**What is being asked:** A line qualifies if it holds the string "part". Copy every qualifying line from the records.

(Extracted entries Opens)

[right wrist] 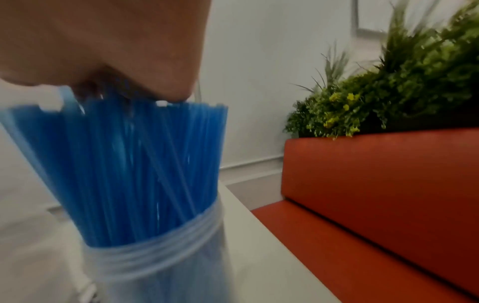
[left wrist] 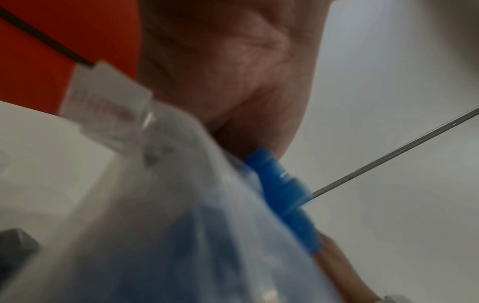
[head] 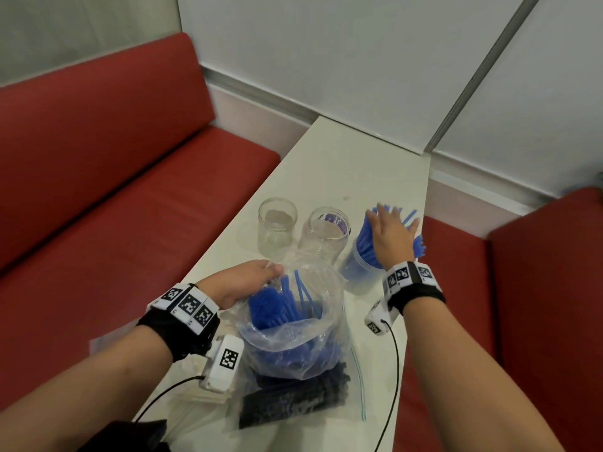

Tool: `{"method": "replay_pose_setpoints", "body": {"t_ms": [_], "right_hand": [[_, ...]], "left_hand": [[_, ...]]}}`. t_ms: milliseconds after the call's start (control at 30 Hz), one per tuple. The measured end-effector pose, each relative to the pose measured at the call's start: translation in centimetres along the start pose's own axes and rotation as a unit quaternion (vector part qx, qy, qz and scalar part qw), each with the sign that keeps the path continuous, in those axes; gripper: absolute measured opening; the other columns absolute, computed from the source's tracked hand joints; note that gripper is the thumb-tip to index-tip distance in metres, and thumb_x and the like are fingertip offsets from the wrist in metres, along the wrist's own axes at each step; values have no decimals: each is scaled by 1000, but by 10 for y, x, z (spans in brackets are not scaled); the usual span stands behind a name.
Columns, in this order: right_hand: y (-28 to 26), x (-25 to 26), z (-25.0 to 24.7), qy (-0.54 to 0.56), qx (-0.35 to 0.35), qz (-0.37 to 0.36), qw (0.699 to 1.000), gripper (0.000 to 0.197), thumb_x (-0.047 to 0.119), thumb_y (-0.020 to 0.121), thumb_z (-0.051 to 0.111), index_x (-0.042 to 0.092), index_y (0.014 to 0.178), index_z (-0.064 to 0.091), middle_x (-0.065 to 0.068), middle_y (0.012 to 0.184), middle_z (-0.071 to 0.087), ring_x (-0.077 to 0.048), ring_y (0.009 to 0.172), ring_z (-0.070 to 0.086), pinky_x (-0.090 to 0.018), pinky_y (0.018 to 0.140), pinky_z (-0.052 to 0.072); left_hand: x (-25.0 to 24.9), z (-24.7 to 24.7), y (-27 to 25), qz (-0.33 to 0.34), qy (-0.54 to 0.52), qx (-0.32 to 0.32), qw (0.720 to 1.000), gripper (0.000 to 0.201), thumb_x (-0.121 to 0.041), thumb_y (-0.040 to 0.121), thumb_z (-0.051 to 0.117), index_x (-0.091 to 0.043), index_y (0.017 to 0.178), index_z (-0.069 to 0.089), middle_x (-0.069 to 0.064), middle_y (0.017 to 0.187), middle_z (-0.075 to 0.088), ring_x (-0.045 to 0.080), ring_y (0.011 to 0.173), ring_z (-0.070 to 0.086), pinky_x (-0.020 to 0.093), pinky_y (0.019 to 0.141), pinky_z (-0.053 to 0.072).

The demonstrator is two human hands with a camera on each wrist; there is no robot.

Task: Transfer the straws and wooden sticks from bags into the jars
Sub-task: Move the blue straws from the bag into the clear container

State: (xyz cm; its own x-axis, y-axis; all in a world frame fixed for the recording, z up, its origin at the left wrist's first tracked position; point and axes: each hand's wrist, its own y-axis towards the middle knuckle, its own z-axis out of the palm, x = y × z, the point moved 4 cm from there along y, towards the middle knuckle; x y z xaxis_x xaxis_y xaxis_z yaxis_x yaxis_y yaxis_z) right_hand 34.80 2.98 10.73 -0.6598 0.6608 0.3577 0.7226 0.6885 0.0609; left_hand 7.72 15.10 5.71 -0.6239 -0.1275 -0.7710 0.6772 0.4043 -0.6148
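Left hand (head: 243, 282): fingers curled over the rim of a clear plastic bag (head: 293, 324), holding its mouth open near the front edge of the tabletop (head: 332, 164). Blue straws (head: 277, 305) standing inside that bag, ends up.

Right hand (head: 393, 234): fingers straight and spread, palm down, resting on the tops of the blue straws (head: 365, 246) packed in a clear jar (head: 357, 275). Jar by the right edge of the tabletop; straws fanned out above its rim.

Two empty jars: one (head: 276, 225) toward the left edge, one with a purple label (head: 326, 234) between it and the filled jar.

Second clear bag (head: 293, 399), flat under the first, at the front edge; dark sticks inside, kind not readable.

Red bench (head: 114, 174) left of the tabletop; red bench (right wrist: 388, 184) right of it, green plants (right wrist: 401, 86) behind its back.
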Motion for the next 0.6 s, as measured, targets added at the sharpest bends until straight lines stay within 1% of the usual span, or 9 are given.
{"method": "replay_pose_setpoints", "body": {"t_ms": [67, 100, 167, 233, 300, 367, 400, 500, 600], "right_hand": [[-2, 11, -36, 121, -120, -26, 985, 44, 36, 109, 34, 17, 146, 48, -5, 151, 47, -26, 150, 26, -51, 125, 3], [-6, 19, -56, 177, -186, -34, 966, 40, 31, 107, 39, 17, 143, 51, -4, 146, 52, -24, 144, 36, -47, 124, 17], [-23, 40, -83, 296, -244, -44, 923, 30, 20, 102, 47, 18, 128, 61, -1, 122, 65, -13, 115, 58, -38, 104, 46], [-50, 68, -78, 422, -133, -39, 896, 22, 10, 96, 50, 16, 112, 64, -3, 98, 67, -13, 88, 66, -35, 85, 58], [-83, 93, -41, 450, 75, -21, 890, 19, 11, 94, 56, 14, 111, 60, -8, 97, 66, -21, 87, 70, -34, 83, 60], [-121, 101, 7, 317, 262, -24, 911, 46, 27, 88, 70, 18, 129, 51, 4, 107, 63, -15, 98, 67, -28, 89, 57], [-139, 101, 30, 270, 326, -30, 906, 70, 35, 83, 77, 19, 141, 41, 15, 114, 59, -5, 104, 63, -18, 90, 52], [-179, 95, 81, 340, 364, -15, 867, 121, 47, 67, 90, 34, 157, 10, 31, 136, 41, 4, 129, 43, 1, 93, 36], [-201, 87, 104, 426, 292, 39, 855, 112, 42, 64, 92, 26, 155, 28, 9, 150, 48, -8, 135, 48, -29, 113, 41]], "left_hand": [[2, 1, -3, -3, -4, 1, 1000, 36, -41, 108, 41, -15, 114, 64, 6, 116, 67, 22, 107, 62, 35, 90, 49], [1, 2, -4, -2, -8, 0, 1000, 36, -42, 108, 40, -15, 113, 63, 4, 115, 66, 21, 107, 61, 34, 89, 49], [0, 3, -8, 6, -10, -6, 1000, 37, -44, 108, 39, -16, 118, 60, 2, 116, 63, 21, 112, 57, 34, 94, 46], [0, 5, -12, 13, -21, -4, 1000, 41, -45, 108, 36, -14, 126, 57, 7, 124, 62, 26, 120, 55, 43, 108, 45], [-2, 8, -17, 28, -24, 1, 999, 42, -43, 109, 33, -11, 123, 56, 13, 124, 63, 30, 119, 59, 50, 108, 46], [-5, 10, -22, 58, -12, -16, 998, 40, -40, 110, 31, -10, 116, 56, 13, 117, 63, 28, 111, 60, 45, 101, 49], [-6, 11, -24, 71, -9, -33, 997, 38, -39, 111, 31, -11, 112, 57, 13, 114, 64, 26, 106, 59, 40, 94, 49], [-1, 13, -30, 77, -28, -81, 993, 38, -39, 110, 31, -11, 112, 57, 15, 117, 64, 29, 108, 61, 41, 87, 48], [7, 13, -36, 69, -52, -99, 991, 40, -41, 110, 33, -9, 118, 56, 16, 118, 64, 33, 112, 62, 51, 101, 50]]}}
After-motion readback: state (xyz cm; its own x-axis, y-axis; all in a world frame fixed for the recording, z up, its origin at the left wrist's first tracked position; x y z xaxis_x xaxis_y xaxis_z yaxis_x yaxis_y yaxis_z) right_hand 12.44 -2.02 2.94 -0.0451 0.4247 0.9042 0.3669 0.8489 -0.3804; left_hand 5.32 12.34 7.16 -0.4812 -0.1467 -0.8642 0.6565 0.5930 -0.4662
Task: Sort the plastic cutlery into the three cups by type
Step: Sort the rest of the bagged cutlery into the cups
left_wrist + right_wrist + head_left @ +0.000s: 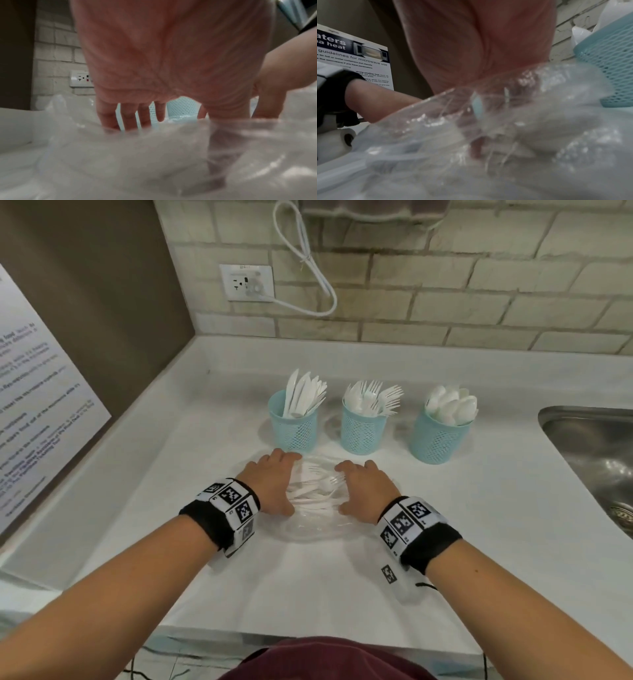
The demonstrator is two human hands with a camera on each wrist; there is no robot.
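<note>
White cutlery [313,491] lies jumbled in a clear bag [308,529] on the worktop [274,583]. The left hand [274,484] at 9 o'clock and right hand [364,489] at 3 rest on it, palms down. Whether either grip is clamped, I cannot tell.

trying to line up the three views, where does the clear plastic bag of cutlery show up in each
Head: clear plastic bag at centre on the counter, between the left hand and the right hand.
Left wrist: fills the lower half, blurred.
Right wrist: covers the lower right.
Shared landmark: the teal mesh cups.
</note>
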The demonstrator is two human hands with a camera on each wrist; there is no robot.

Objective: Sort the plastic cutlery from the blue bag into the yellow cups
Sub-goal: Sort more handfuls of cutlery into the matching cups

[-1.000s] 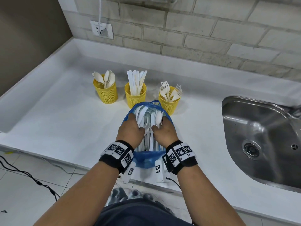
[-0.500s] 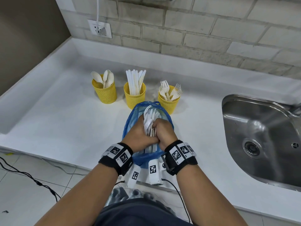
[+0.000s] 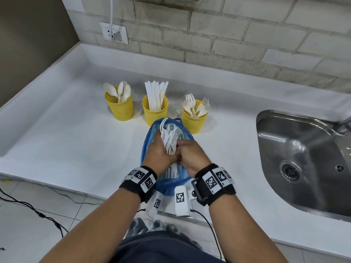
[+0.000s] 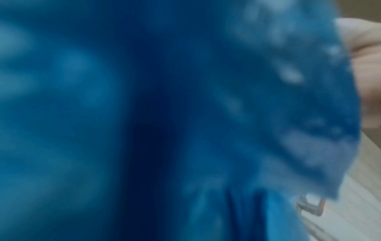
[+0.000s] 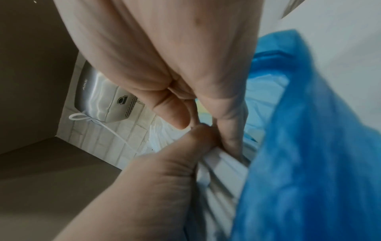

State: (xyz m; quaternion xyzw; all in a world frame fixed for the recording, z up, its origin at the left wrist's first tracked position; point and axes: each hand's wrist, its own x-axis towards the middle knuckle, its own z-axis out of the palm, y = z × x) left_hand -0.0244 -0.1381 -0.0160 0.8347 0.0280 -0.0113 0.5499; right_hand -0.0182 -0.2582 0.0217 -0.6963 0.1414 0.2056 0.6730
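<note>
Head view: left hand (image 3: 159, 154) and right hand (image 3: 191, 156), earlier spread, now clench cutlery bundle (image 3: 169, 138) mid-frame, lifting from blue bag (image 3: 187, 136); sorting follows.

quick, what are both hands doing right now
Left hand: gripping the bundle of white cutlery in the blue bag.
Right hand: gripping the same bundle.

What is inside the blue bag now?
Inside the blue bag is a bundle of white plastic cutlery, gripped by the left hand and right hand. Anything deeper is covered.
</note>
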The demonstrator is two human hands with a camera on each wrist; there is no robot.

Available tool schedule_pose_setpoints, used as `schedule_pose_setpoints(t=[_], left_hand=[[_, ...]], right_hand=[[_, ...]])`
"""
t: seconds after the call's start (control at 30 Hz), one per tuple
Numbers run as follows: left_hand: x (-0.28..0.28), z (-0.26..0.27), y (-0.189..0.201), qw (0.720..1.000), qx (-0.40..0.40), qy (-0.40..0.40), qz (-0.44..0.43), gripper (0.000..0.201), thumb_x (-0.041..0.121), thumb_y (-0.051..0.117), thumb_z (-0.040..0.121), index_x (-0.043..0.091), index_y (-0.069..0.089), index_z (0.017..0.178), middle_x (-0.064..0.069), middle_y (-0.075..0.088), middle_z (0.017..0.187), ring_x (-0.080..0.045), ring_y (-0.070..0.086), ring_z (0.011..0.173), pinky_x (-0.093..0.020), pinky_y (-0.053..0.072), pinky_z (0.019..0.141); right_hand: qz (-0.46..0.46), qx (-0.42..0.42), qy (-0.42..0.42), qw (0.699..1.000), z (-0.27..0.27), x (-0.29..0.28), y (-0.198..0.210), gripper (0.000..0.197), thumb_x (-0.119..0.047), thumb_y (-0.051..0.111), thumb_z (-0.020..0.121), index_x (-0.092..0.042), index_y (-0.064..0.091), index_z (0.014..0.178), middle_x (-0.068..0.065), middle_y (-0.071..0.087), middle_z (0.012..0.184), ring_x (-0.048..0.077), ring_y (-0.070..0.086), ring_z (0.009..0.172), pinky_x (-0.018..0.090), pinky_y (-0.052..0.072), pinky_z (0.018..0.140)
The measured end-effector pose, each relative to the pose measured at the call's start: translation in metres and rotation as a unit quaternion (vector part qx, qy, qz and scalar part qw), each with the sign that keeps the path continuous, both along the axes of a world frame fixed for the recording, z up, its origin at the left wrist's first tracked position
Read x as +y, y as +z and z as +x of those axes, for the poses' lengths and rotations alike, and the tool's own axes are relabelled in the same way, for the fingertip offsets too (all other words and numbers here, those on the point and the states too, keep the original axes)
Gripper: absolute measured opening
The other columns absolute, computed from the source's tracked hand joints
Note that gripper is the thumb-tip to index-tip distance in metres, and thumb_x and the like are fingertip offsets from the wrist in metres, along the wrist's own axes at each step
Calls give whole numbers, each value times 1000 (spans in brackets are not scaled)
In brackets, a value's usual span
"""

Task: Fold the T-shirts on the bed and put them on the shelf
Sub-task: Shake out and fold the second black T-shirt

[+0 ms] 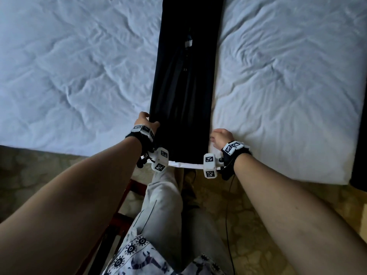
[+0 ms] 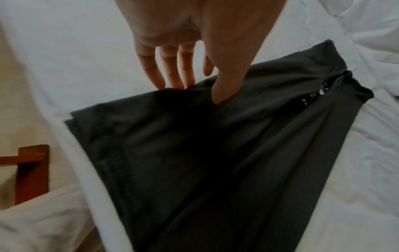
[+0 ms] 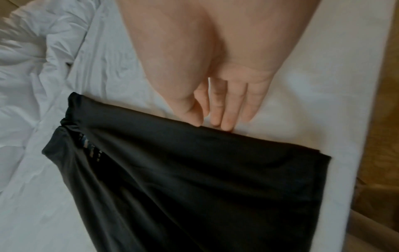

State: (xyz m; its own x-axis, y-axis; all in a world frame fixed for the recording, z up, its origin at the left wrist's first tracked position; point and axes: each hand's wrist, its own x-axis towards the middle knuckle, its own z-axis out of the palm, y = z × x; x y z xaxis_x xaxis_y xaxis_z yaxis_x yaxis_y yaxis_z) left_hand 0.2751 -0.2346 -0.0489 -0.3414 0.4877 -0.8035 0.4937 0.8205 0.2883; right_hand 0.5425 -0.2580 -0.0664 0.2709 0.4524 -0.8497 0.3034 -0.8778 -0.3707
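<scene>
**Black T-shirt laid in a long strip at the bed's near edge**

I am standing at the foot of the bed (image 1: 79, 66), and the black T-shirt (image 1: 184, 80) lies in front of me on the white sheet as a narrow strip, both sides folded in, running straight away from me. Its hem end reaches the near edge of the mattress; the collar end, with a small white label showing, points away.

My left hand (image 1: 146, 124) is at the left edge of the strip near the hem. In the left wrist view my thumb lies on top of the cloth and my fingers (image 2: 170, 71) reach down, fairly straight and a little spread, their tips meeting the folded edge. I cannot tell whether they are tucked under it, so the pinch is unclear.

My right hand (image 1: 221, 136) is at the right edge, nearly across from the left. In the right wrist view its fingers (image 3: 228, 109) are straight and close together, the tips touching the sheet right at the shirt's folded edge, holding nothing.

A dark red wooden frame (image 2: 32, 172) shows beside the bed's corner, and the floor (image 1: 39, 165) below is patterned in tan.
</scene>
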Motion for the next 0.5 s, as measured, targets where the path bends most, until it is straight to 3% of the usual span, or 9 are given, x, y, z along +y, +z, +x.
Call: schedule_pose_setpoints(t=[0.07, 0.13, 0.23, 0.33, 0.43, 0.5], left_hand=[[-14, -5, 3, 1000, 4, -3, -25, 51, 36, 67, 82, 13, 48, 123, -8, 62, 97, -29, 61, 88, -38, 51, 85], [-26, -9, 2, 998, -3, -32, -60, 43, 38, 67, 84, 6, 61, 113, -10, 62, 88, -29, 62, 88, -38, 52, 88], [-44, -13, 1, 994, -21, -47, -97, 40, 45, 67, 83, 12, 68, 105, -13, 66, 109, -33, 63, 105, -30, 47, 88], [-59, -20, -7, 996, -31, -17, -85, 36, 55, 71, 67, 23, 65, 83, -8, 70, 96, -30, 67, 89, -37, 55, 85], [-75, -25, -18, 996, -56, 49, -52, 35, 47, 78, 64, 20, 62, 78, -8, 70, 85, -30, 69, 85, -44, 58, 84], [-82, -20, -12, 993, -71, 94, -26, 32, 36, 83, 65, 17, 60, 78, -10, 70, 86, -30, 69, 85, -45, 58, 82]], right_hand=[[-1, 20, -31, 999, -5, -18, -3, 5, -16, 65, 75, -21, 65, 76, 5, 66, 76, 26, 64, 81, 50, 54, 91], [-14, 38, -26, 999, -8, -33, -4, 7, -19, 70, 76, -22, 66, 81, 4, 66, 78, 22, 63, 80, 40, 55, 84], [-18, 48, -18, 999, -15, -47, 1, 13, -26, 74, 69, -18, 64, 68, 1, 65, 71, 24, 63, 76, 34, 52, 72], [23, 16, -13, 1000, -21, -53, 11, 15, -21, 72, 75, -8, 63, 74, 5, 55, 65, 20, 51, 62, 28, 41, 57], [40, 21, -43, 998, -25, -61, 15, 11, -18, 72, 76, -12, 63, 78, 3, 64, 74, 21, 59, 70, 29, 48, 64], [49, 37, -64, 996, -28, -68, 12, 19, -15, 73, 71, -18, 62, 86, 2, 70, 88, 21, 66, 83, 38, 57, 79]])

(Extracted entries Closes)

**Solution to the exercise:**
Tool: `{"method": "replay_pose_setpoints", "body": {"t_ms": [_], "right_hand": [[_, ...]], "left_hand": [[_, ...]]}}`. t_ms: milliseconds after the call's start (control at 30 Hz), one per tuple. The measured end-effector pose, each relative to the pose measured at the call's start: translation in centimetres along the start pose's own axes and rotation as a unit quaternion (vector part qx, qy, qz and scalar part qw), each with the sign that keeps the path continuous, in those axes; gripper: absolute measured opening; the other columns absolute, computed from the source's tracked hand joints; note that gripper is the thumb-tip to index-tip distance in metres, and thumb_x and the like are fingertip offsets from the wrist in metres, along the wrist's own axes at each step; values have no decimals: each is scaled by 1000, but by 10 for y, x, z (spans in brackets are not scaled); the usual span stands behind a name.
The measured end-effector pose, each relative to the pose measured at the call's start: translation in metres and rotation as a unit quaternion (vector part qx, qy, qz and scalar part qw), each with the sign that keeps the path continuous, both along the axes of a world frame fixed for the recording, z up, its origin at the left wrist's first tracked position

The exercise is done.